La procesión extraordinaria de la Esperanza de Triana desde Torre Sevilla. / Foto: Manuel Gómez

“Todavía estoy en una nube”, confiesa días después. “Al principio, cuando me eligieron, me puse muy nerviosa. Es una responsabilidad grande para un hecho histórico. Un honor que no se puede tomar a la ligera. Pero también con mucha alegría”, relata sin ocultar su satisfacción por el resultado: “No ha habido incidente alguno y creo que toda la hermandad ha disfrutado mucho”. Por esto, a Lola le cuesta quedarse con un momento concreto de todo lo vivido estos tres intensos días. Para ella, lo más importante es la “devoción a la Virgen. La cara, las lágrimas de la gente que llevaba mucho tiempo en la calle esperando la salida. Los niños gritándole guapa, la gente mayor con lágrimas en los ojos… Se ve que la gente quiere a la Virgen. Todavía me emociono”.

Nuestra Señora de la Esperanza entra en Pastor y Landero. / Foto: Hdad Esperanza de Triana.

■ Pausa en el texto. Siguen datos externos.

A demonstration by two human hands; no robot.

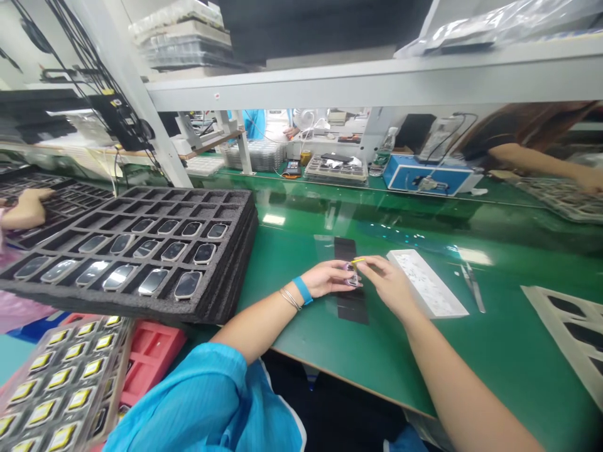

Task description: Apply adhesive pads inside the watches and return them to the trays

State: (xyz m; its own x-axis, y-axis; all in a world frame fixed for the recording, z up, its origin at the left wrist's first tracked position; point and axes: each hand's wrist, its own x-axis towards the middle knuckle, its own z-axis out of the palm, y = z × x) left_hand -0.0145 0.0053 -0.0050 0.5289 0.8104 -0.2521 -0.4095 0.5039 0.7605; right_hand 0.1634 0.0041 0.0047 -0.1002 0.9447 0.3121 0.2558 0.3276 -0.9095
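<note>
Over the green bench, my left hand [327,278] is closed around a small watch case [352,276], whose inner side shows shiny metal. My right hand [385,282] meets it from the right, thumb and forefinger pinched on a thin yellow piece [358,260] at the top edge of the case. Whether that piece is attached to the case, I cannot tell. Beneath both hands lies a black strip [353,309]. Just right of my right hand is a white slab [431,285] with many tiny pale bits on it. Metal tweezers [473,287] rest beyond the slab.
On the left stands a stack of black foam trays [235,251] with several watches. Clear trays [42,389] of yellow-labelled parts sit lower left, by a red tray [157,358]. A pale tray [541,301] is at right, a blue box [424,174] behind. Other people's arms show at both sides.
</note>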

Y es que Lola se hizo hermana por iniciativa propia en 1985. “Mi familia siempre ha sido devota de la Esperanza pero ninguno se había hecho hermano”, hasta que ella empezó a relacionarse con el grupo joven, justo el año de la coronación de la dolorosa de la calle Pureza, en 1984, y entró en el coro de la hermandad y pidió los papeles para formar parte de esa legión (la nómina supera los 12.500 hermanos) que cada Madrugá viste túnica y antifaz de terciopelo morado o verde y capa blanca. Desde entonces se ha ido implicando cada día un poco más en la vida de la corporación hasta entrar a formar parte de la junta de gobierno, primero con Adolfo Vela, como secretaria segunda y conciliaria tercera, y después con Alfonso de Julios-Campuzano, como secretaria primera y, en este segundo mandato, como diputada de culto.

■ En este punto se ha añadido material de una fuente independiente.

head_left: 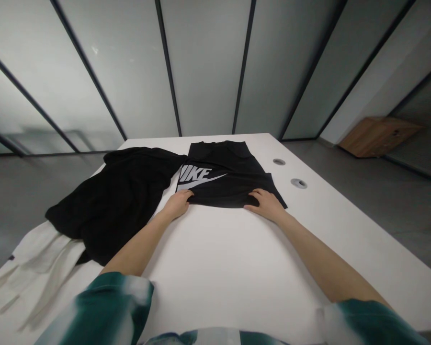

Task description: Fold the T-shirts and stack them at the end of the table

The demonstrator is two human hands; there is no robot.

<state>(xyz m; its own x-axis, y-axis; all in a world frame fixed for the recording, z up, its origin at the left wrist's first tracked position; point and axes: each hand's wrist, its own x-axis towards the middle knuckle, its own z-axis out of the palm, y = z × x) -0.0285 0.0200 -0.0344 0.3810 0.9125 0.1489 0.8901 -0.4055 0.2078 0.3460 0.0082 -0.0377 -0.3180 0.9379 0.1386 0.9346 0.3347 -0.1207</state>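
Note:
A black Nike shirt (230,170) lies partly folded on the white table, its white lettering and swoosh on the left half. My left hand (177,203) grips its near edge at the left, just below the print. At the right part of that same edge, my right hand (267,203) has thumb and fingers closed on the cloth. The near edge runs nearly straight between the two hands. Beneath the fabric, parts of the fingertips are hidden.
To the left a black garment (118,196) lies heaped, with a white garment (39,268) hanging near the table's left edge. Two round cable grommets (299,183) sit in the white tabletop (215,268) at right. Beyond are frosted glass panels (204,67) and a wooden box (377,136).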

Con esta responsabilidad, Lola Olivero ha jugado un papel fundamental en el desarrollo de los actos del Año Jubilar. En sus manos estaba la organización y recepción de las distintas peregrinaciones a la Capilla de los Marineros: “Hemos recibido unas 240 peregrinaciones, más de 8.000 peregrinos han pasado por la capilla. Y los que quedan”, porque a esta celebración le queda aún un mes.